→ Task to complete
Write out, word for word and with no pictures, each line below from the one containing "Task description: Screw" through the one containing "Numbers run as", both included, and no other line.
─── Data section
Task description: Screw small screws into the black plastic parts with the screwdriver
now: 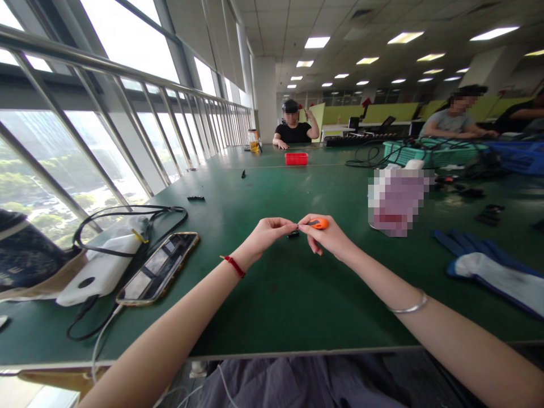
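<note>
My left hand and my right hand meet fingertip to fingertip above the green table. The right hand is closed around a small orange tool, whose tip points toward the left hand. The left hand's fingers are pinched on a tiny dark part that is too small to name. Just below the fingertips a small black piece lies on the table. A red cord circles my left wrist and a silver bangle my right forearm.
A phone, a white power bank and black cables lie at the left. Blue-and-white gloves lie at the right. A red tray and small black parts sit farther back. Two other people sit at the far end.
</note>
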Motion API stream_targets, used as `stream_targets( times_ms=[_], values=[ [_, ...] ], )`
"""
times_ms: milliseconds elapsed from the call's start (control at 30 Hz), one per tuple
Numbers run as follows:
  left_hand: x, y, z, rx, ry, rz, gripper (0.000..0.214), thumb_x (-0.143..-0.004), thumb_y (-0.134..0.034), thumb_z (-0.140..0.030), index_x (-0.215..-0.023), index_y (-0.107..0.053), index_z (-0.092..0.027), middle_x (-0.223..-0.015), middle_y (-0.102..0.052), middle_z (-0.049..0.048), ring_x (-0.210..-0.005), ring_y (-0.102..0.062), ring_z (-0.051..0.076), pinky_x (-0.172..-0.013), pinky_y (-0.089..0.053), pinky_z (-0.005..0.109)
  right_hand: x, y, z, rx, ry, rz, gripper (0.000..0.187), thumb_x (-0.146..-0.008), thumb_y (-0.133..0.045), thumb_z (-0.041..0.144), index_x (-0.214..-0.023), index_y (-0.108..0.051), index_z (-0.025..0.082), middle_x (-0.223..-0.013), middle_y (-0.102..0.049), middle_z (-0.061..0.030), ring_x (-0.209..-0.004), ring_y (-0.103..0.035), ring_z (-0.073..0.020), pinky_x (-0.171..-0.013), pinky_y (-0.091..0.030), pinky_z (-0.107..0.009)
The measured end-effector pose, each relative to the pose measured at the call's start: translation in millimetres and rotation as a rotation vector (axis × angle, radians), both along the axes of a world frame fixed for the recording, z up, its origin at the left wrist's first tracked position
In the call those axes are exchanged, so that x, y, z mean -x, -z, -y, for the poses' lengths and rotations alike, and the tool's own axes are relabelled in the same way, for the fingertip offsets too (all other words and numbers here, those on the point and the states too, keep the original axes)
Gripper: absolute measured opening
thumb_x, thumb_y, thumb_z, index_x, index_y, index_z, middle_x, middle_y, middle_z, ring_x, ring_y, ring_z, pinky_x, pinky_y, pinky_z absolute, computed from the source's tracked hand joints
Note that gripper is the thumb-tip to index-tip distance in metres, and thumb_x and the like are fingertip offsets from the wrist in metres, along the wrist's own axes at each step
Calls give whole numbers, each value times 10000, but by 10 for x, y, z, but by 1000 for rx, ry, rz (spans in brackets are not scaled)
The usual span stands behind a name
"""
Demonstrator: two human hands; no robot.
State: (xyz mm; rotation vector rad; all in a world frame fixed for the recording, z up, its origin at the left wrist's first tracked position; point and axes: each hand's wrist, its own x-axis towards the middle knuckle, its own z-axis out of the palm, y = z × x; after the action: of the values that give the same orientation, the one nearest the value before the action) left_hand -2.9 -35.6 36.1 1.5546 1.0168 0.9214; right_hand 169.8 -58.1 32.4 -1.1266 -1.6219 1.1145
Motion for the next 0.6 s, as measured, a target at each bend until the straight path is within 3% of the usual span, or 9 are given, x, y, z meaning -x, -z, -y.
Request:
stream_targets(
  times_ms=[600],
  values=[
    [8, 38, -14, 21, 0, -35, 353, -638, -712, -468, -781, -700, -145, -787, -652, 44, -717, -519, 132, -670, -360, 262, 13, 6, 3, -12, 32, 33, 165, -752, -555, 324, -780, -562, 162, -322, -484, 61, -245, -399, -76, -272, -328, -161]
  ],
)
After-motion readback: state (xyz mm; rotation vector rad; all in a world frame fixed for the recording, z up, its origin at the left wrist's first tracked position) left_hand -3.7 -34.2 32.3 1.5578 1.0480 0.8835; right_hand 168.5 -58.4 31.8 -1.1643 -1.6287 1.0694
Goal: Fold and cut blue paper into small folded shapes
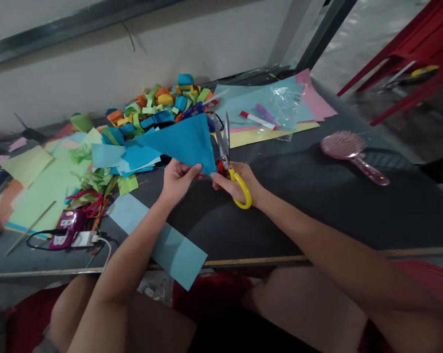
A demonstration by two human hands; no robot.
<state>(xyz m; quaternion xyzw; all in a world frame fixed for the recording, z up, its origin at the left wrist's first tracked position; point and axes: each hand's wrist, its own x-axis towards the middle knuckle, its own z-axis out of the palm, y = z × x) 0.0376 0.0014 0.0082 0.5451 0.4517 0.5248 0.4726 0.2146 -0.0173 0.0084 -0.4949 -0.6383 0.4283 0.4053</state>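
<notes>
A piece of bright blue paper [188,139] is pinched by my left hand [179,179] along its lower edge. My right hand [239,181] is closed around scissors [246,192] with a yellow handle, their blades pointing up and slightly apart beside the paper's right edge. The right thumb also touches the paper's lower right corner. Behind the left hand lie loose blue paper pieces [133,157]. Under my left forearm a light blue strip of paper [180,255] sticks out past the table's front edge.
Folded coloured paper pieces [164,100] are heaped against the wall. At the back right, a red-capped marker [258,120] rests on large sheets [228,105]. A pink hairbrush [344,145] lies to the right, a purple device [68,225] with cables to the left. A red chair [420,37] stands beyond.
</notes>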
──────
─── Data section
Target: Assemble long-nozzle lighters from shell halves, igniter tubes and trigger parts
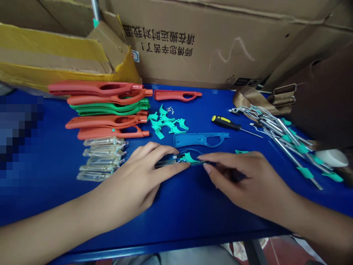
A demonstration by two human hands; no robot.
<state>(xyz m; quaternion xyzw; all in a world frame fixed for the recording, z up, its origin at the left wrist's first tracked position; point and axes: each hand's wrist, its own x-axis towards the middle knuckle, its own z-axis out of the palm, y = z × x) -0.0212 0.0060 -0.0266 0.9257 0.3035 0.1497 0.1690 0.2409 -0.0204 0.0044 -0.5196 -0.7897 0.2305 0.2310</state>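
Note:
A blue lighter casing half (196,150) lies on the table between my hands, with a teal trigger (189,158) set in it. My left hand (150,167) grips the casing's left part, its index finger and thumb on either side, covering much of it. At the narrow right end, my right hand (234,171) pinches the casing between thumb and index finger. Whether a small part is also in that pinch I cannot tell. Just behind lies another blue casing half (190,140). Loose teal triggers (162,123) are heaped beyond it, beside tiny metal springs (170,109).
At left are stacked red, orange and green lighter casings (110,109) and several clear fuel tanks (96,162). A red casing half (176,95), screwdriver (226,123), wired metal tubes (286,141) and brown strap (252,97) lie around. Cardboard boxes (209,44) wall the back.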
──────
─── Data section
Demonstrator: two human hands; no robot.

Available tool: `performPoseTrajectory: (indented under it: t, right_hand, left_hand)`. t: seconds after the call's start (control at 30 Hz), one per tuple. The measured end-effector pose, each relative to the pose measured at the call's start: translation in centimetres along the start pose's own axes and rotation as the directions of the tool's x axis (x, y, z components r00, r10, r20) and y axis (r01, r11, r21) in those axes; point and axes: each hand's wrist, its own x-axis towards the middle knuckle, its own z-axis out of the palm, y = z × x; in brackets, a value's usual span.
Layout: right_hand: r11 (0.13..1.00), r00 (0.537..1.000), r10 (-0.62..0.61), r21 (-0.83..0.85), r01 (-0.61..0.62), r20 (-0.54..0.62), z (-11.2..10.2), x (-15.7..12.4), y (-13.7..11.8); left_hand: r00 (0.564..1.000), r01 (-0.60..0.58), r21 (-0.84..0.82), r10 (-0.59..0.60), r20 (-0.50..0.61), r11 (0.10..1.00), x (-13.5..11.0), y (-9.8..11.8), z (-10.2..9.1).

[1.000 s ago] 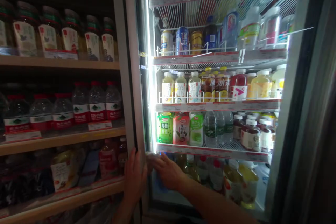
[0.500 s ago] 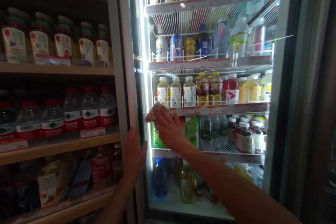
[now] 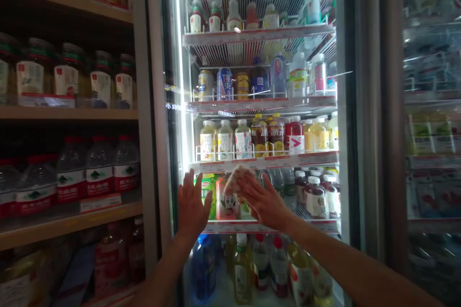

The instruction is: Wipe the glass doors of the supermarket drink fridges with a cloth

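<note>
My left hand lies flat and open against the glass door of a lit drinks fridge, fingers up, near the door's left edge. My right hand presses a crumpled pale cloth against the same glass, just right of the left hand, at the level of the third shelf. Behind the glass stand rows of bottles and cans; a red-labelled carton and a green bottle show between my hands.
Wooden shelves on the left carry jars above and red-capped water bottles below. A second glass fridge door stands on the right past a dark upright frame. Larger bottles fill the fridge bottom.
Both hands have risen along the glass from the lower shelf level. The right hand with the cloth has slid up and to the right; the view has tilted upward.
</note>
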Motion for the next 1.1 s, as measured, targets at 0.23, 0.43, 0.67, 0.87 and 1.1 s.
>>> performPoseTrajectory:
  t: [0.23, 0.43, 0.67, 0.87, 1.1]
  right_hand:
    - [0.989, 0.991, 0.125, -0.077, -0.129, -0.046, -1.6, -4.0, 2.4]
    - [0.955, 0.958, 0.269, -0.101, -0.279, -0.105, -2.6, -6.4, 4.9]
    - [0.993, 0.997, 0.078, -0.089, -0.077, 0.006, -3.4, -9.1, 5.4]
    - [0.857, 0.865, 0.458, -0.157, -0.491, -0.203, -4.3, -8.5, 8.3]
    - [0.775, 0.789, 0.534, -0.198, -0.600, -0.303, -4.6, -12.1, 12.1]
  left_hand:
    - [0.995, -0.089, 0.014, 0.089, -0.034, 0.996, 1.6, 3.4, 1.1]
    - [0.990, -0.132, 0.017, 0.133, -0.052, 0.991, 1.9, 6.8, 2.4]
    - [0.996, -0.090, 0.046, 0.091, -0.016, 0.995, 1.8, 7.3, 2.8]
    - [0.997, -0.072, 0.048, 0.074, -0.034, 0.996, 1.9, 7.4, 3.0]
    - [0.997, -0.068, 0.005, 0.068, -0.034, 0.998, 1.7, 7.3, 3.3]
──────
→ Reply
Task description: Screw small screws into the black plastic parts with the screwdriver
now: 
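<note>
My left hand and my right hand meet fingertip to fingertip above the green table. The right hand is closed around a small orange tool, whose tip points toward the left hand. The left hand's fingers are pinched on a tiny dark part that is too small to name. Just below the fingertips a small black piece lies on the table. A red cord circles my left wrist and a silver bangle my right forearm.
A phone, a white power bank and black cables lie at the left. Blue-and-white gloves lie at the right. A red tray and small black parts sit farther back. Two other people sit at the far end.
</note>
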Motion API stream_targets, used as `stream_targets( times_ms=[_], values=[ [_, ...] ], )`
"""
times_ms: milliseconds elapsed from the call's start (control at 30 Hz), one per tuple
Numbers run as follows:

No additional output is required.